• [EXERCISE DESCRIPTION]
Without skipping anything, transcribe the listing that follows.

• [INFORMATION SHOWN]
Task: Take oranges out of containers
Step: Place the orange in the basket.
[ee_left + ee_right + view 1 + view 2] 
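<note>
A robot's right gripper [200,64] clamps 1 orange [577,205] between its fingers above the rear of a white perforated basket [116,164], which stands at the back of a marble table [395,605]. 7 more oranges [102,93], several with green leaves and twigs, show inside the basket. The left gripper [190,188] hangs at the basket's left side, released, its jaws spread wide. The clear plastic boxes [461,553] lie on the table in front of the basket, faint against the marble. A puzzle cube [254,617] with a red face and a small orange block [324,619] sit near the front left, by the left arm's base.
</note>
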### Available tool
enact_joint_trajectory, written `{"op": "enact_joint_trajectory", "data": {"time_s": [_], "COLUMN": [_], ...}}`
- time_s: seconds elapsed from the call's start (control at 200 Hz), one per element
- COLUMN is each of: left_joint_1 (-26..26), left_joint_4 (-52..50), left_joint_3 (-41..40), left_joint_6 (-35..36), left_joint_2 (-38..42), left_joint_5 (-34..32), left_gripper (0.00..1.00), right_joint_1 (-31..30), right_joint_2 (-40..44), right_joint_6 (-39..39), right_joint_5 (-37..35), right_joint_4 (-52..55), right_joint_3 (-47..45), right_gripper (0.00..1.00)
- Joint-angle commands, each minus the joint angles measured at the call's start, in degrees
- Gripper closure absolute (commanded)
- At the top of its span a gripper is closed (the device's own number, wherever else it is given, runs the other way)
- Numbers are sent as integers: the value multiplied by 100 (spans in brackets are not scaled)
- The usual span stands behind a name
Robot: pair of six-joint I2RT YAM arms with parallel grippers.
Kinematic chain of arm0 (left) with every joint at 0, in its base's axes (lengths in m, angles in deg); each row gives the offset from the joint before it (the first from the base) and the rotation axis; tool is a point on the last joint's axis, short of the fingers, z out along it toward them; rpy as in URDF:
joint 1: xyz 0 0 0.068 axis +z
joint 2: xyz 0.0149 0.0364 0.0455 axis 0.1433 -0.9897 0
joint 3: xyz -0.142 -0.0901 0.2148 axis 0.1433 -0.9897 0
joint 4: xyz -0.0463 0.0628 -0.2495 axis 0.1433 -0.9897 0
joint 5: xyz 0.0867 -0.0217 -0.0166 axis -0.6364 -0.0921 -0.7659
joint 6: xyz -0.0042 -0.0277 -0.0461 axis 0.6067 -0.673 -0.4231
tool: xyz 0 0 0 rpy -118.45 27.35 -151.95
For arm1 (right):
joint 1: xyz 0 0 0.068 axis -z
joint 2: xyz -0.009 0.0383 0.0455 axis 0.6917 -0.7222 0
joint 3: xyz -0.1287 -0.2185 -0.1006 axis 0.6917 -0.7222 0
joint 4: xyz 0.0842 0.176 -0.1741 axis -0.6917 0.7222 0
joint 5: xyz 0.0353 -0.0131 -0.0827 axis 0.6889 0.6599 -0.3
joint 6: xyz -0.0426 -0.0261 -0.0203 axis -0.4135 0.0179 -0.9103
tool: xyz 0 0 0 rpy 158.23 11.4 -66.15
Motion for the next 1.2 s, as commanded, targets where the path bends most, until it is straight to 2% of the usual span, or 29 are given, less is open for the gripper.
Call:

• [ANSWER BOX]
Task: Take oranges out of containers
Step: Place the orange in the basket.
[ee_left + ee_right + view 1 + view 2] 
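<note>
A robot's right gripper [200,64] clamps 1 orange [577,205] between its fingers above the rear of a white perforated basket [116,164], which stands at the back of a marble table [395,605]. 7 more oranges [102,93], several with green leaves and twigs, show inside the basket. The left gripper [190,188] hangs at the basket's left side, released, its jaws spread wide. The clear plastic boxes [461,553] lie on the table in front of the basket, faint against the marble. A puzzle cube [254,617] with a red face and a small orange block [324,619] sit near the front left, by the left arm's base.
</note>
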### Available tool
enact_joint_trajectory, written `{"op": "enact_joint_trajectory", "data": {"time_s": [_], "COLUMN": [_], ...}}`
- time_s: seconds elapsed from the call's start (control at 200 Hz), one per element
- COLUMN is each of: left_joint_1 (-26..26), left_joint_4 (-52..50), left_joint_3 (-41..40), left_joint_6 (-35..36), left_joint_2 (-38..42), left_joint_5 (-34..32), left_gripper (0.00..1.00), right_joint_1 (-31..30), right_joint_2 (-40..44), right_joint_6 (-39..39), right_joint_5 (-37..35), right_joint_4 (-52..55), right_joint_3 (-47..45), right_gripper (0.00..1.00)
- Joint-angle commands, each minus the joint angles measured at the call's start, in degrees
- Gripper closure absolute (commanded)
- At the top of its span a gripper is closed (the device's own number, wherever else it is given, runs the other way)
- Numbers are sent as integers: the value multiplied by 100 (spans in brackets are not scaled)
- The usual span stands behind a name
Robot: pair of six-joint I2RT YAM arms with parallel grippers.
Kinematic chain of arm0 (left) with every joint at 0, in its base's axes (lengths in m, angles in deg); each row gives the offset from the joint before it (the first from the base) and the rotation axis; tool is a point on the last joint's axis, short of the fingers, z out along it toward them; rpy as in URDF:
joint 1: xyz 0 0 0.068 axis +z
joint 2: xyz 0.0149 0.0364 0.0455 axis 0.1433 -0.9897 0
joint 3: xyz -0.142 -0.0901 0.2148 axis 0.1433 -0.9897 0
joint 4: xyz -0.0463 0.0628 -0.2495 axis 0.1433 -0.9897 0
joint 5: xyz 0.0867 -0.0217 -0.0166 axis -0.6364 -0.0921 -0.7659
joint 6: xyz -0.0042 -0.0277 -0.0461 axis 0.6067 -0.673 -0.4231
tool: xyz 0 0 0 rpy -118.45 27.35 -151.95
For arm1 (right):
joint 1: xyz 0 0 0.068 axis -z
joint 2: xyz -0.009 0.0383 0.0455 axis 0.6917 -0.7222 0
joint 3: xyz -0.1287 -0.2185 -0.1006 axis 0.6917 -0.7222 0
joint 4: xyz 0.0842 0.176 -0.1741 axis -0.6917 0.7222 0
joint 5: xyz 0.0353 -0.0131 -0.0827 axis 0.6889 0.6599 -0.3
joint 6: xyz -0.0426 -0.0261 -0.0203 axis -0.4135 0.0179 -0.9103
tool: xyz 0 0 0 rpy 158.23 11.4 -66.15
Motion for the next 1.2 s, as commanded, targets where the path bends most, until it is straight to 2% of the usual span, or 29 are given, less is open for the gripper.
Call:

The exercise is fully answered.